Sauf que, pour les Israéliens, cette stratégie n’est plus une option. Revenir à la situation prévalant avant le 7 octobre 2023 est désormais inconcevable. La donne doit donc changer. D’autant que les renseignements occidentaux signalent de plus en plus une intensification des mouvements logistiques et du réarmement au nord du Litani, en violation de l’accord de cessez-le-feu instauré en novembre 2024.
Quant à l’armée libanaise, un officier explique à Ici Beyrouth: «L’institution militaire fait ce qu’elle peut avec les moyens dont elle dispose. Nous ne pouvons pas être partout à la fois. Le pays est petit, mais fragmenté, et nos troupes doivent couvrir les frontières, les crises internes, les incendies, les manifestations, tout à la fois.»
La banlieue sud de Beyrouth: capitale invisible du Hezbollah
C’est à Dahyé, la banlieue sud de Beyrouth, que réside le véritable cœur du pouvoir du Hezbollah – là où celui de ses principaux chefs s’est arrêté de battre.
Si la région a été fortement ébranlée depuis la mort, le 27 septembre 2024, de l’ancien secrétaire général de la milice, Hassan Nasrallah, elle a longtemps constitué le siège administratif, financier et idéologique du Hezbollah. Là, les ministères et les autorités officielles ne contrôlent ni la sécurité, ni la circulation, ni même l’urbanisme, sauf en cas d’incidents d’ampleur impliquant des armes.
Les portraits de Hassan Nasrallah remplacent les emblèmes de la République, les points de contrôle du groupe filtrent les entrées et la police libanaise n’intervient qu’à la marge, souvent en coordination informelle avec les cadres du Hezbollah.
Dans cette enclave de béton, les institutions de la formation – comme al-Imdad, le projet Waad, al-Manar et l’association Jihad el-Bina – forment un écosystème complet.
Les habitants, pour la plupart issus de familles déplacées du Sud et de la Békaa, y trouvent logements subventionnés, soins médicaux, écoles, bourses d’études et sécurité.
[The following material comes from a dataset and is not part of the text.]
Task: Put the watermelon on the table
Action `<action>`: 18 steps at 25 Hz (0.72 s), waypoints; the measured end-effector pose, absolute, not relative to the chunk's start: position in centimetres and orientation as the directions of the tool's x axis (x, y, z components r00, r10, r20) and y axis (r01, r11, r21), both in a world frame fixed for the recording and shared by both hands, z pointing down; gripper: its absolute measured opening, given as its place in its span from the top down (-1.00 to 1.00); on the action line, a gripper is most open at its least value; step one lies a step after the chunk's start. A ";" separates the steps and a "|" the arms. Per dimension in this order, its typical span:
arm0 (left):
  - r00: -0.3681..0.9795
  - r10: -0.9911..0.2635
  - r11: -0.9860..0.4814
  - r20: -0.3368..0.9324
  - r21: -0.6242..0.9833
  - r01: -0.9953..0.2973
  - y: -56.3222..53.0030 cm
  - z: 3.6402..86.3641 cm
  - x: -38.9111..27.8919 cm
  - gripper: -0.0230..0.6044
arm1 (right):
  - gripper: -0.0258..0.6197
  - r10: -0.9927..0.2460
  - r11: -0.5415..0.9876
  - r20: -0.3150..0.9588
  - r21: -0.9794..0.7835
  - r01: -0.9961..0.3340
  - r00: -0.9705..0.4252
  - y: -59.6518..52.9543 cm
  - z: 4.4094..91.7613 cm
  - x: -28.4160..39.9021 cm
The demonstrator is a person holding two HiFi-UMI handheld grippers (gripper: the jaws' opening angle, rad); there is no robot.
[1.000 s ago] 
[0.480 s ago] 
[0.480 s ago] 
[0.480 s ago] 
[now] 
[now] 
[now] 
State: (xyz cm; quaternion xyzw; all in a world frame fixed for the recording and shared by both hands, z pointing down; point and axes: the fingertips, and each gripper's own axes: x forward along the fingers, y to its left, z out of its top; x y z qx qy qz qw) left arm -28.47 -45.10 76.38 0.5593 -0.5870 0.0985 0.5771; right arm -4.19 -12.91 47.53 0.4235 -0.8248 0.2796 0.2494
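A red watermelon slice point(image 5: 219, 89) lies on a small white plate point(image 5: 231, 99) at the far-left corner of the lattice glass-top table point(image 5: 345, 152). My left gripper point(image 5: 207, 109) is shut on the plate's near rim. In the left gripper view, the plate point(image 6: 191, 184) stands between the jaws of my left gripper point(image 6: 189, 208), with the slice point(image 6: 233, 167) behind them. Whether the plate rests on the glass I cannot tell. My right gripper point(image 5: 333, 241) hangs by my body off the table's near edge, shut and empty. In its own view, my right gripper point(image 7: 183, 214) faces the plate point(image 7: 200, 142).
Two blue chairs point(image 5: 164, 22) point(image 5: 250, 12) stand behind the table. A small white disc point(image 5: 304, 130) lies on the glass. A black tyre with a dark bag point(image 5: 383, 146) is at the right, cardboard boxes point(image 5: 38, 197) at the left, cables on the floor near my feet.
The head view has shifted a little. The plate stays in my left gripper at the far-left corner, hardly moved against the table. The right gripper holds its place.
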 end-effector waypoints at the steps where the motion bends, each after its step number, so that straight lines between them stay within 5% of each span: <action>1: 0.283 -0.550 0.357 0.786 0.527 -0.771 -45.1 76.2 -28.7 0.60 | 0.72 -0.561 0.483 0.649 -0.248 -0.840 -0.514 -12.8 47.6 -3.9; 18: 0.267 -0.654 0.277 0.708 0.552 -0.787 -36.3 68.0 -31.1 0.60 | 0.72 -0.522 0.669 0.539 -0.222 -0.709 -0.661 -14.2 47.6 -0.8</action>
Un confort qui s’échange contre une fidélité politique sans faille: on y vit bien, à condition d’adhérer au récit de la milice et de taire toute dissidence.
Un lien direct avec Téhéran
Le Hezbollah ne rend pas de comptes à Beyrouth, mais à Téhéran. Les financements, la formation militaire, les orientations stratégiques et les décisions opérationnelles passent par la chaîne de commandement iranienne. Cette dépendance externe, couplée à la désintégration de l’État libanais, crée une double souveraineté: celle de la République, théorique, et celle du Hezbollah, réelle et enracinée.
Chaque tentative de l’État de reprendre pied au Liban-Sud s’est heurtée au mur du rapport de force. «Le Hezbollah n’acceptera jamais de céder un territoire qui constitue à la fois son bastion politique, son sanctuaire militaire et son outil de légitimité sociale», se désole le responsable militaire interrogé. La perspective d’une «intégration graduelle» de la région du Sud à l’autorité centrale, proposée dans le plan de désarmement de 2025, apparaît donc, selon lui, largement illusoire. «En réalité, le Hezbollah n’a pas remplacé l’État: il l’a absorbé», lance-t-il.
Cette réalité montre ce que devient un territoire lorsque l’État s’efface: une enclave où la force et la loyauté politique remplacent les institutions. Ainsi, là où l’autorité officielle recule, la République n’existe plus que sur le papier.